:: WHAT YOU WILL DO ::
Retype, word for word, each line between the lines holding "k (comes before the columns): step" and "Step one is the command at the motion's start", inclusive, and leave the rest of the data alone.

:: EXTRACTED DATA ::
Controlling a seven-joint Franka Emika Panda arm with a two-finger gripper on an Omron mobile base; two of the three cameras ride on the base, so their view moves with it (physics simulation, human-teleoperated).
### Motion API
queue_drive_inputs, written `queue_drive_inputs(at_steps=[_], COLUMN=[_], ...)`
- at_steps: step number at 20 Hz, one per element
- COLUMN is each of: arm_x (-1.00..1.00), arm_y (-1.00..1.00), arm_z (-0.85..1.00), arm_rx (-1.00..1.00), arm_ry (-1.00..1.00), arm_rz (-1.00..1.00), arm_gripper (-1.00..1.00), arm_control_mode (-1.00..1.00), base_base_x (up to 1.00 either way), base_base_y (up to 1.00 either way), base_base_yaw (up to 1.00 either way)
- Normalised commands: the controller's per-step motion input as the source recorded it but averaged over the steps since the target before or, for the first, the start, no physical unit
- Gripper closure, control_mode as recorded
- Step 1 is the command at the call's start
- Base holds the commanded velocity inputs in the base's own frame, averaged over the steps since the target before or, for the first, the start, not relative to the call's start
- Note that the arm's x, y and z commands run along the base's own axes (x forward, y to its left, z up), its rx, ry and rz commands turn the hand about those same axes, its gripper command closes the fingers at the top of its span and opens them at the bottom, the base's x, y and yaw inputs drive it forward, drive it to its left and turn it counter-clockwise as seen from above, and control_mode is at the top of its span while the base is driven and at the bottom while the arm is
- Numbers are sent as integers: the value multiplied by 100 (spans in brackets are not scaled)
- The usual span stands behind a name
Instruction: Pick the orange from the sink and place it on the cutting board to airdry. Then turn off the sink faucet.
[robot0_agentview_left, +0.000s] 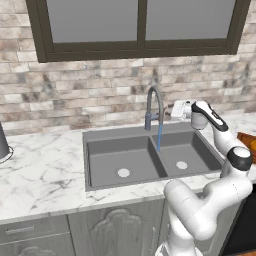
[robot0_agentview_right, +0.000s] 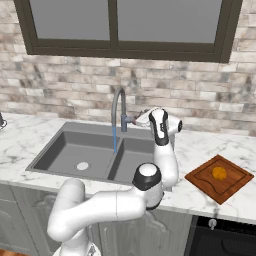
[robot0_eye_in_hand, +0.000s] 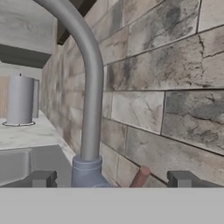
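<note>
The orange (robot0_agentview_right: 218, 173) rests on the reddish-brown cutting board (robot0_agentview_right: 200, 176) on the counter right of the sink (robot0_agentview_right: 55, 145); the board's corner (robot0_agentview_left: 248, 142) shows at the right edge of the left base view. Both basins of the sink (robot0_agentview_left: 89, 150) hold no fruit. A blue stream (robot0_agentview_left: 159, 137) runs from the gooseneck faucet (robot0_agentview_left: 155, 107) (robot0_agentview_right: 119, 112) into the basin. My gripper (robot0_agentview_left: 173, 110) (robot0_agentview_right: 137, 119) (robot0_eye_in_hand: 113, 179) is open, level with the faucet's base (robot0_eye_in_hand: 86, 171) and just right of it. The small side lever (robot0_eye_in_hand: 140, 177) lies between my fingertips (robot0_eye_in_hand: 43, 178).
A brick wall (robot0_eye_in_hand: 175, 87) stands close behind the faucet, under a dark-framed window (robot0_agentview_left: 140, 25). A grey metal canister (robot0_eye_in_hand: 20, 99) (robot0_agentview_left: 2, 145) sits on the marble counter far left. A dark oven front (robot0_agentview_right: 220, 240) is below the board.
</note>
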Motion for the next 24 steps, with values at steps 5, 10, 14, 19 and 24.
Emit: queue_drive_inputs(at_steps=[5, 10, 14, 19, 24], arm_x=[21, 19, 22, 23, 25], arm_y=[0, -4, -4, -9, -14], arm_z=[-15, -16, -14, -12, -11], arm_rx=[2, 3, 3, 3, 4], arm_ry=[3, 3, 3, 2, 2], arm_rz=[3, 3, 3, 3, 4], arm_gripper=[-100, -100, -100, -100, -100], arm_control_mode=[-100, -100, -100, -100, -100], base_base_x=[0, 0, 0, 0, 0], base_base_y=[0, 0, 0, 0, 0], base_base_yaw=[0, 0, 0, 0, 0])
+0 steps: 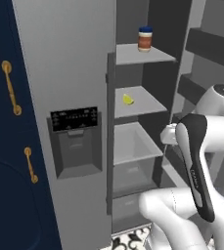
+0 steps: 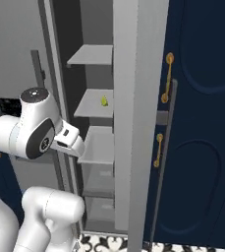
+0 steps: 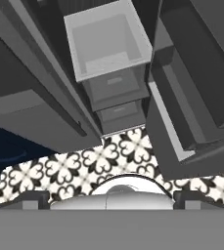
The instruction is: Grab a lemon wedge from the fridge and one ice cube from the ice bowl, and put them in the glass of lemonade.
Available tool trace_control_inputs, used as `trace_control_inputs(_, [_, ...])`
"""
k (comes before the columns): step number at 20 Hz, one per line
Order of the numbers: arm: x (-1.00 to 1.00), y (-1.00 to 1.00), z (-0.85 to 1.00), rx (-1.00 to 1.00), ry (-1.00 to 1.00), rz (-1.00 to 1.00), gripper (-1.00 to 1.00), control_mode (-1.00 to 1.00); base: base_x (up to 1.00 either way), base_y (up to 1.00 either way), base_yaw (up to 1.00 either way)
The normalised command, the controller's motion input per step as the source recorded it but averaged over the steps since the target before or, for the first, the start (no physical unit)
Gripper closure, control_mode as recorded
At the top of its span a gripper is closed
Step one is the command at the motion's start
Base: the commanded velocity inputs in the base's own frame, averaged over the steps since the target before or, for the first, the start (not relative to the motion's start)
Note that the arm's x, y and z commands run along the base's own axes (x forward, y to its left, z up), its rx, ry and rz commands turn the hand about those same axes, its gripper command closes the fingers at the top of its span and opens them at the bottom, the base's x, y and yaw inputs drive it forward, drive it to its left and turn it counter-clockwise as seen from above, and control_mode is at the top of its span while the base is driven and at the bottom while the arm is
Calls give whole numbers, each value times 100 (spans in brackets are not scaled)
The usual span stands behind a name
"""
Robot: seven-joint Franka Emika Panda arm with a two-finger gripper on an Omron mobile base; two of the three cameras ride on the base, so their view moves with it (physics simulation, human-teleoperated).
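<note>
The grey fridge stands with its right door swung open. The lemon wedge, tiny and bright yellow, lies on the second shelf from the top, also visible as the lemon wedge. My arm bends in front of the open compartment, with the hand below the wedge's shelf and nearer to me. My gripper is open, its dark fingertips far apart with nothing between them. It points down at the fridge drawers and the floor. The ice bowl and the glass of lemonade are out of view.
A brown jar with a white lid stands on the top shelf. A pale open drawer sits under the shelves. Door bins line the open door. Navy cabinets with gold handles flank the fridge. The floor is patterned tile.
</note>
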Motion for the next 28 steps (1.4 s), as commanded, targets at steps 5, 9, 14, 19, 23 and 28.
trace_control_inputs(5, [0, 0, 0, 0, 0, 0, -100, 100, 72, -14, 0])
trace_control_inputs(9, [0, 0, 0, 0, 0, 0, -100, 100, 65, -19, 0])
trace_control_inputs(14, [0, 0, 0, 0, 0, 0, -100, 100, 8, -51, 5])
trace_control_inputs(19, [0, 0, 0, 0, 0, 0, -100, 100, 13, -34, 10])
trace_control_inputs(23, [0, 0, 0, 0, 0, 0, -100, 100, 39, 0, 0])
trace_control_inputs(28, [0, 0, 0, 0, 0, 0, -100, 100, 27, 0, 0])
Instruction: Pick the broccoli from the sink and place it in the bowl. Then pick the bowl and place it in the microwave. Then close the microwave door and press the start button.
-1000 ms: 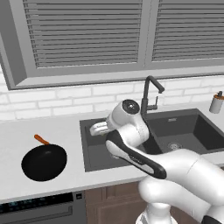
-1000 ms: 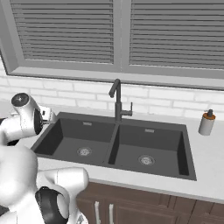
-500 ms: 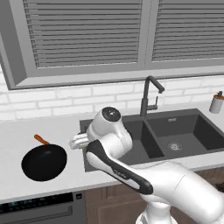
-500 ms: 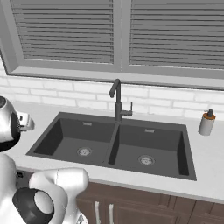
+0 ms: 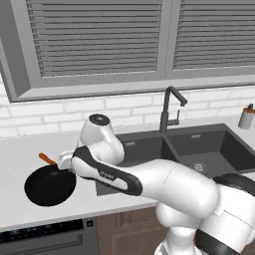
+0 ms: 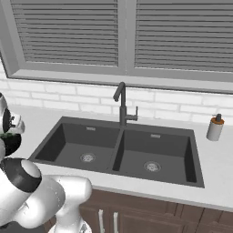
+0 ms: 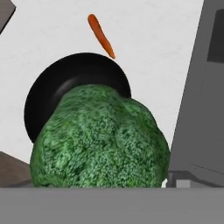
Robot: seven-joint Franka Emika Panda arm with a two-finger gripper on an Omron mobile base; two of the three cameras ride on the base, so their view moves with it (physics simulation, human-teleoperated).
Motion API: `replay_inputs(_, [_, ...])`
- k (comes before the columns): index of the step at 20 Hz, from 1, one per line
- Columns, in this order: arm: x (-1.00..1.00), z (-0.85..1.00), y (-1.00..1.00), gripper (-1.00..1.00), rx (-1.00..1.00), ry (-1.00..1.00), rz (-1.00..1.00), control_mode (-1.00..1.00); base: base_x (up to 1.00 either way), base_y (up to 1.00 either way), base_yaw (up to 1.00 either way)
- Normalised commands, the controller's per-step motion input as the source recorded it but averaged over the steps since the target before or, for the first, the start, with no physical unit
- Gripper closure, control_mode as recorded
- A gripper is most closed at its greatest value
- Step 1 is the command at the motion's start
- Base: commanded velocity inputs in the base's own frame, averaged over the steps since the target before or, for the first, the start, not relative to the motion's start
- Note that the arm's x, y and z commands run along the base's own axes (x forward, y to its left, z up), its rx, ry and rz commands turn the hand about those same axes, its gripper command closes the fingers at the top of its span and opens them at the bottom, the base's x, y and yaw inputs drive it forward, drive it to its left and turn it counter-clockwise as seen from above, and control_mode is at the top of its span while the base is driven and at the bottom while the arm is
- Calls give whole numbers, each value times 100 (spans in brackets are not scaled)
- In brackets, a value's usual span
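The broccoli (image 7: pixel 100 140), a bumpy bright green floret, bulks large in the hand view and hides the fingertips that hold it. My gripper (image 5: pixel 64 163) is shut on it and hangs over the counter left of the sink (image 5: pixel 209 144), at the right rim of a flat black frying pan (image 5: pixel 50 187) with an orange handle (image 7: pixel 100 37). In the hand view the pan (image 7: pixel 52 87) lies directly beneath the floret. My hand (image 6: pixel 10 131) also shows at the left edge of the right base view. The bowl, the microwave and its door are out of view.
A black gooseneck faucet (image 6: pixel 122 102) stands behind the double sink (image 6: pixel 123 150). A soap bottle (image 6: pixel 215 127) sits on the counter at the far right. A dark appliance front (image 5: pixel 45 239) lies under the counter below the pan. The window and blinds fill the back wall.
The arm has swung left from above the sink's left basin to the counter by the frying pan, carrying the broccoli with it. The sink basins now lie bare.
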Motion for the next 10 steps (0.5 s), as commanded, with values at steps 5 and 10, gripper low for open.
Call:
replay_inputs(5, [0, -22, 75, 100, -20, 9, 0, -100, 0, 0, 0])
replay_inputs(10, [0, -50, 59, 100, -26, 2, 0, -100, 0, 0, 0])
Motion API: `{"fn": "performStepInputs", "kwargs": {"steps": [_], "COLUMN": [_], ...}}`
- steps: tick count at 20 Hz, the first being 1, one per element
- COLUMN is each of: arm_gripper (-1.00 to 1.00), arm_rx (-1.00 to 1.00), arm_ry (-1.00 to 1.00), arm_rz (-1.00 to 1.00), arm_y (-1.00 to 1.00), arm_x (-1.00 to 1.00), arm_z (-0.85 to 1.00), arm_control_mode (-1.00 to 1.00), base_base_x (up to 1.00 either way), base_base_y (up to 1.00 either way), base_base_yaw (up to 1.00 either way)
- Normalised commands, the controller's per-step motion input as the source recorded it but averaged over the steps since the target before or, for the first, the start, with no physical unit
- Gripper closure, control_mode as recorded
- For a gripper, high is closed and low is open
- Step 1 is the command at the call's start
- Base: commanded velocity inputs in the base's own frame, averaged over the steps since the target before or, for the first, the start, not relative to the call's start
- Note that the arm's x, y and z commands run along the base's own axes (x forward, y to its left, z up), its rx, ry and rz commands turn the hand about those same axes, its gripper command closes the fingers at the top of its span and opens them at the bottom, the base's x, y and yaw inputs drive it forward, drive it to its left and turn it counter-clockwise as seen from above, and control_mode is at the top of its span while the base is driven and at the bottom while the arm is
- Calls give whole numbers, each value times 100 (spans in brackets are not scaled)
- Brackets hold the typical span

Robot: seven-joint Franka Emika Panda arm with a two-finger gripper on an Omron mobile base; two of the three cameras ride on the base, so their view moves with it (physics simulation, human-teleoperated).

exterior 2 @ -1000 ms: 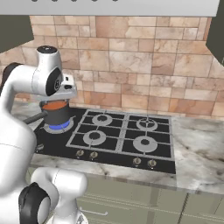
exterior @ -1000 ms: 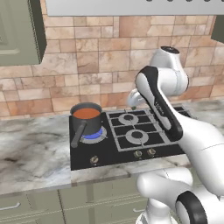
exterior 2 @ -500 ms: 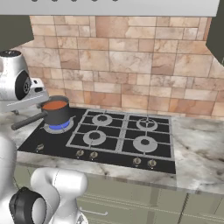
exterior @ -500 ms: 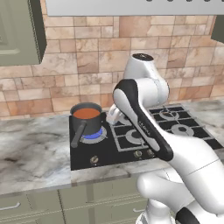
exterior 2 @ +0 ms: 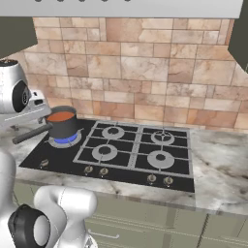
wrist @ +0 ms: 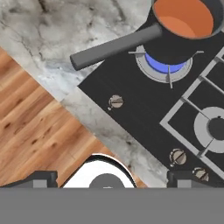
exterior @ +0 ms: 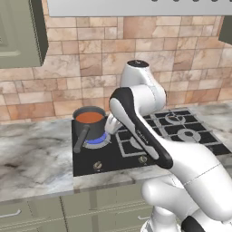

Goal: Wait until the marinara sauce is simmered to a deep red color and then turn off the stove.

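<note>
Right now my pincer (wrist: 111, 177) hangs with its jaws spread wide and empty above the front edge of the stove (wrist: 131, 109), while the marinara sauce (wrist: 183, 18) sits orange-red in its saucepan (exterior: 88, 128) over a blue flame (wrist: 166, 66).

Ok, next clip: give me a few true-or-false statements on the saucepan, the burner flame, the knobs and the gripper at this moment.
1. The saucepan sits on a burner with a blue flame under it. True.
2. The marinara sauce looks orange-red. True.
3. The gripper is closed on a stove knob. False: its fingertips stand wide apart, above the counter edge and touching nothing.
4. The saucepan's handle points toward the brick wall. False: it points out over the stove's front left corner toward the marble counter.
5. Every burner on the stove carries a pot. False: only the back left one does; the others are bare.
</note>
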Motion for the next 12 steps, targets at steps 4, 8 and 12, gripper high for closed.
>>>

:: RESULT OF THE EXERCISE ::
k (comes before the columns): step number at 20 Hz, one per line
Order of the numbers: arm: x (-1.00 to 1.00), y (-1.00 to 1.00), z (-0.85 to 1.00), rx (-1.00 to 1.00), ry (-1.00 to 1.00), rz (-1.00 to 1.00), gripper (-1.00 to 1.00), control_mode (-1.00 to 1.00); base: base_x (up to 1.00 either way), base_y (up to 1.00 either way), base_yaw (up to 1.00 either way)
The normalised command, the controller's motion input per step as the source recorded it but averaged over the steps since the target before or, for the first, the start (no physical unit)
Gripper closure, control_mode as recorded
At the top of its span a gripper is closed
Step one is the command at the motion's start

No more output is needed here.